Paul W. Juodawlkis (S’86-M’86-SM’06) received the B.S. degree from Michigan Technological University, Houghton, the M.S. degree from Purdue University, West Lafayette, IN, and the Ph.D. degree from the Georgia Institute of Technology, Atlanta, all in electrical engineering. From 1988 to 1993, he was a Technical Staff Member at Lincoln Laboratory, Massachusetts Institute of Technology (MIT), Lexington, where he was a Hardware Systems Engineer on a multi-sensor airborne testbed program. He then joined the Ultrafast Optical Communications Laboratory (UFOCL), Georgia Institute of Technology. In 1999, he rejoined the Lincoln Laboratory, MIT, as a member of the Electro-Optic Materials and Devices Group. He is currently Assistant Group Leader of the Electro-Optic Materials and Devices Group at the Lincoln Laboratory, MIT, where he is leading research on semiconductor optoelectronic devices and microwave photonics. His research efforts have focused on the development of optical sampling techniques for photonic analog-to-digital converters (ADCs), quantum-well electrorefractive modulators, high-power waveguide photodiodes, and high-power semiconductor optical amplifiers (SOAs) and their application in mode-locked lasers and narrow-linewidth external-cavity lasers. Dr. Juodawlkis is the Program Co-Chair of the 2010 Conference on Lasers and Electro-Optics (CLEO). He has served as Chair of the IEEE Photonics Society Technical Committee on Microwave Photonics (2003–2006), Program Co-Chair of the 2003 Photonics Society Summer Topical Meeting on Photonic Time/Frequency Measurement and Control, and committee member of the International Topical Meeting on Microwave Photonics (2004, 2008). He is also a member of the Optical Society of America (OSA) and the American Association for the Advancement of Science (AAAS).

Peter Herczfeld, photograph and biography unavailable at time of publication.

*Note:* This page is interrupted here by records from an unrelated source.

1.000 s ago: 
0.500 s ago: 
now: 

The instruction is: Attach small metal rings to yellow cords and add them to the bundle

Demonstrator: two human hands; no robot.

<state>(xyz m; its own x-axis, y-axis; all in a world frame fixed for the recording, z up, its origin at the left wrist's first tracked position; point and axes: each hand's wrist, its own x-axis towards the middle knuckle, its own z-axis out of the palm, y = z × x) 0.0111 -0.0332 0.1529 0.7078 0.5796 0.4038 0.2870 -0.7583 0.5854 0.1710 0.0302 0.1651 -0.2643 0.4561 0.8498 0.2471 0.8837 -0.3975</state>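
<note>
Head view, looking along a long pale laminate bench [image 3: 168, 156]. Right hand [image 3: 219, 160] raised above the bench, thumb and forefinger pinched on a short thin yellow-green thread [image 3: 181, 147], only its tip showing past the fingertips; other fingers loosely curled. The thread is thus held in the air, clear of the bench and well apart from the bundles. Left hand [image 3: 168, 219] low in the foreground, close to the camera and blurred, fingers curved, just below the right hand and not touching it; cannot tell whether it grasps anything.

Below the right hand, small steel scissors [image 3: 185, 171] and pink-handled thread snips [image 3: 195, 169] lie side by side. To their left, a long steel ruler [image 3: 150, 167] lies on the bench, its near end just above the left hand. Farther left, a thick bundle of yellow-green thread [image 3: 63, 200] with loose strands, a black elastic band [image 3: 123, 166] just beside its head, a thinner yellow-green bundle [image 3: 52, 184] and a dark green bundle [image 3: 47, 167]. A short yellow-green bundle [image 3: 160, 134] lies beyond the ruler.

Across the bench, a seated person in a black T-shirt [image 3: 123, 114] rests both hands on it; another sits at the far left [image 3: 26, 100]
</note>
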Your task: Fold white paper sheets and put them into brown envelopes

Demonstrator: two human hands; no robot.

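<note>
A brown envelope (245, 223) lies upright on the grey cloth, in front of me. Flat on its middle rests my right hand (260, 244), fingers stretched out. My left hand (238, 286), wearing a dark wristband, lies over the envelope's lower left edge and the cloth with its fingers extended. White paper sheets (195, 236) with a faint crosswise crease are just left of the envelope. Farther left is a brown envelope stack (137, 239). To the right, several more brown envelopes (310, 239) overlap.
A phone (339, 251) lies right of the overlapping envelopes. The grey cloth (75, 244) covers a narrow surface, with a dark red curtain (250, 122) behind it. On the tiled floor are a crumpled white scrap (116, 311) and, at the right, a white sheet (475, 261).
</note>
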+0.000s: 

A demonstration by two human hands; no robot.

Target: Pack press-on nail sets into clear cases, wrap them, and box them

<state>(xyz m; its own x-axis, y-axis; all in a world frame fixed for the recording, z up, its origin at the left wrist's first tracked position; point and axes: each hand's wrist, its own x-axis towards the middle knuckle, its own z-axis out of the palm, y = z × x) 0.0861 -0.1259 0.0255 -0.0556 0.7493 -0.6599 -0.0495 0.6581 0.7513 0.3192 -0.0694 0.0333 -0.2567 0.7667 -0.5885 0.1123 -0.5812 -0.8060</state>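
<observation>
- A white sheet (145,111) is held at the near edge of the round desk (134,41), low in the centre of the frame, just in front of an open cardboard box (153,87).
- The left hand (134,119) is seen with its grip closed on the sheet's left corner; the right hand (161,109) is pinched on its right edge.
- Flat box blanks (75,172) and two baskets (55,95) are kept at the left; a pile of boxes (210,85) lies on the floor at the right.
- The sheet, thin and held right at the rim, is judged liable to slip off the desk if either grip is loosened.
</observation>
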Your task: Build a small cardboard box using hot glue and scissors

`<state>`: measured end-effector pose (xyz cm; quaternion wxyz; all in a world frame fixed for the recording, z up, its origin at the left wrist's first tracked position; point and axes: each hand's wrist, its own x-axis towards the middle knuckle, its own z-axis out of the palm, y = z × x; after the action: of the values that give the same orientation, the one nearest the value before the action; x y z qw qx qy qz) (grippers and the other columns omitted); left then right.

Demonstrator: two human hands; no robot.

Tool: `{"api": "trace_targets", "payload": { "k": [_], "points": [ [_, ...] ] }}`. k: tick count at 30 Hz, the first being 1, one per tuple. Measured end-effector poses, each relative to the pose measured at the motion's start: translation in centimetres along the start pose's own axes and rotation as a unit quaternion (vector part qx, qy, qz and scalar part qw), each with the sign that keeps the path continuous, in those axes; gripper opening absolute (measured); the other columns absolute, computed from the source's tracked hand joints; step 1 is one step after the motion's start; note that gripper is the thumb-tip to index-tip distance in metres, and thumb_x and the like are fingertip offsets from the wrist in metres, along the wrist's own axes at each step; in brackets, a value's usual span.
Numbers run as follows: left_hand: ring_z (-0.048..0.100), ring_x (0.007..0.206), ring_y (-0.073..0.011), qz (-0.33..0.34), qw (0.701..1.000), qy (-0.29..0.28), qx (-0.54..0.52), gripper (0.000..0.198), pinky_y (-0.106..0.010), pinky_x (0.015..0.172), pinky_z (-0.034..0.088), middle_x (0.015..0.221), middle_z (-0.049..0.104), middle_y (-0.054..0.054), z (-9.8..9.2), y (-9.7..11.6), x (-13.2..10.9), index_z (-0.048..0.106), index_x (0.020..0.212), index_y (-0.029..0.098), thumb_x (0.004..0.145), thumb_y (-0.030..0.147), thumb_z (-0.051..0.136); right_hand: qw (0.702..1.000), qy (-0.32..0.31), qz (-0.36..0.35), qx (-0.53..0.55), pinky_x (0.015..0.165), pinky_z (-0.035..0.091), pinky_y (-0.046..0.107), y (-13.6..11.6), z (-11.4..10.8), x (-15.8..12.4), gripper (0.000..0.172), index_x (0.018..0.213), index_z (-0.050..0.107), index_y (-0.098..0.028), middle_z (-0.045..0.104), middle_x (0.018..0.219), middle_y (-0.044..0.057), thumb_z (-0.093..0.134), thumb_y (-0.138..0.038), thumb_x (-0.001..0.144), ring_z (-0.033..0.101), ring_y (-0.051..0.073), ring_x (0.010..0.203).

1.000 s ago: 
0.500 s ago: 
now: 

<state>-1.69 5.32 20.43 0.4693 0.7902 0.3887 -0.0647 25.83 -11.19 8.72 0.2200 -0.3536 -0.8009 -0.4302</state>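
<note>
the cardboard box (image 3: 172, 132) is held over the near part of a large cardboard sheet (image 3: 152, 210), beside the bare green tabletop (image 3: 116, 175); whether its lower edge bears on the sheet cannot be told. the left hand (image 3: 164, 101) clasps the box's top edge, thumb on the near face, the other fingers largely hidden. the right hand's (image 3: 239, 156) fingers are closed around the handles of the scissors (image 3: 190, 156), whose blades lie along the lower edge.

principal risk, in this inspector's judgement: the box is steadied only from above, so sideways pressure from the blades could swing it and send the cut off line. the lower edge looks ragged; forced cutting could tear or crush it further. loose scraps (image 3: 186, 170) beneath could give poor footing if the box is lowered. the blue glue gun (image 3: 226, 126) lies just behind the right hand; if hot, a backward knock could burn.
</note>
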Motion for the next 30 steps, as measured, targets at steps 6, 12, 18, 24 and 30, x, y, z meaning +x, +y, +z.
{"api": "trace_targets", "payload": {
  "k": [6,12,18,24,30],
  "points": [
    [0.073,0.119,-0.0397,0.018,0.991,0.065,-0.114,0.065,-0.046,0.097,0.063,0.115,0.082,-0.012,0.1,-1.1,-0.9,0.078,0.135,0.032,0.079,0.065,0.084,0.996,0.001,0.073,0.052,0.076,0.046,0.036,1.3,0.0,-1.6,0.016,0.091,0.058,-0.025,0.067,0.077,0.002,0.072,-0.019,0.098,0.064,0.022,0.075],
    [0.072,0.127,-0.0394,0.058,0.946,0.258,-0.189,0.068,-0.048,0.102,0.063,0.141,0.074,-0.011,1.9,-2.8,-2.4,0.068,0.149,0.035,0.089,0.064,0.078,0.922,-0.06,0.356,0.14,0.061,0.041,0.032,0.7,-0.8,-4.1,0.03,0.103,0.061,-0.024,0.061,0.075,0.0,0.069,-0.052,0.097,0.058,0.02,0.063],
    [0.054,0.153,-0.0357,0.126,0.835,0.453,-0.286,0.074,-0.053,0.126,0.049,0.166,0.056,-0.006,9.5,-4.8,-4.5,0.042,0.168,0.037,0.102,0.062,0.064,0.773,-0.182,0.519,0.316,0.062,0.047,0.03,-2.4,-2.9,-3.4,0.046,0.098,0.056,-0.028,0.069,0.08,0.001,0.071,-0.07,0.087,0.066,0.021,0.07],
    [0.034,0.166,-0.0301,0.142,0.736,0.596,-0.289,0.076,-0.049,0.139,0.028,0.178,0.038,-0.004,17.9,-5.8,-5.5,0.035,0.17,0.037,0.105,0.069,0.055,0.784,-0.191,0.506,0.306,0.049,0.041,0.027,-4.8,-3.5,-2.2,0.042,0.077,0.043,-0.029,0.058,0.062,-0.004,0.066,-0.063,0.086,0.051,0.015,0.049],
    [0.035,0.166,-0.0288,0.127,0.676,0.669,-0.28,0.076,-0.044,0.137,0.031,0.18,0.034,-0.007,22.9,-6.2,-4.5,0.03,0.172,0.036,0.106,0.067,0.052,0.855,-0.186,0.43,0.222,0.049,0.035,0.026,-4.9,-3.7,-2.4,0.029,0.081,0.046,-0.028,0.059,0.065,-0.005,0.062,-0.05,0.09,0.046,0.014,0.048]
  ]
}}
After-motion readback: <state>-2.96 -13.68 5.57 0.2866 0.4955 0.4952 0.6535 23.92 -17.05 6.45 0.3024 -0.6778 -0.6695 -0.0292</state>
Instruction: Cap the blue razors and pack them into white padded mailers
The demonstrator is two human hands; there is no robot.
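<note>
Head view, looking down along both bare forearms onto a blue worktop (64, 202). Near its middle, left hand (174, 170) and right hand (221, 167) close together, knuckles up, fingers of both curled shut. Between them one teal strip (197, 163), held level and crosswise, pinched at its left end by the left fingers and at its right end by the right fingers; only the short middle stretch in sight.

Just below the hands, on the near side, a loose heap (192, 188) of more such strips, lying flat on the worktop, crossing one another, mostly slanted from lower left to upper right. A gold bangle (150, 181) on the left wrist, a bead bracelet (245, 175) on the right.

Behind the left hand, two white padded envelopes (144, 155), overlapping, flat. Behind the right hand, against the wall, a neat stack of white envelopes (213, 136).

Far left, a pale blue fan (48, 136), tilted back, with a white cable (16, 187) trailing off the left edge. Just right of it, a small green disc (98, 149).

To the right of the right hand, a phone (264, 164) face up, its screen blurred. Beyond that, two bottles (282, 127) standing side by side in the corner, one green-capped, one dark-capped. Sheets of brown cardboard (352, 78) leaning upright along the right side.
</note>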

John E. Bowers (F’04) received the M.S. and Ph.D. degrees from Stanford University, Stanford, CA. He is a Professor in the Department of Electrical Engineering, and in the Technology Management Program at the University of California, Santa Barbara. He is also CTO and cofounder of Calient Networks. His research interests are primarily concerned with silicon photonics, optoelectronic devices, optical switching, and transparent optical networks. He is cofounder of the Center for Entrepreneurship and Engineering Management, and founder of Terabit Technology. Previously, he had worked for AT&T Bell Laboratories and Honeywell before joining UCSB. He has published eight book chapters, 400 journal papers, 600 conference papers, and has received 49 patents. Dr. Bowers is a Fellow of the Optical Society of America (OSA) and the American Physical Society, and a recipient of the IEEE LEOS William Streifer Award and the South Coast Business and Technology Entrepreneur of the Year Award. He was an elected member of the IEEE LEOS Board of Governors, a LEOS Distinguished Lecturer, and Vice President for Conferences for LEOS. He is a member of the National Academy of Engineering. He received the ACE Award for Most Promising Technology for the hybrid silicon laser in 2007.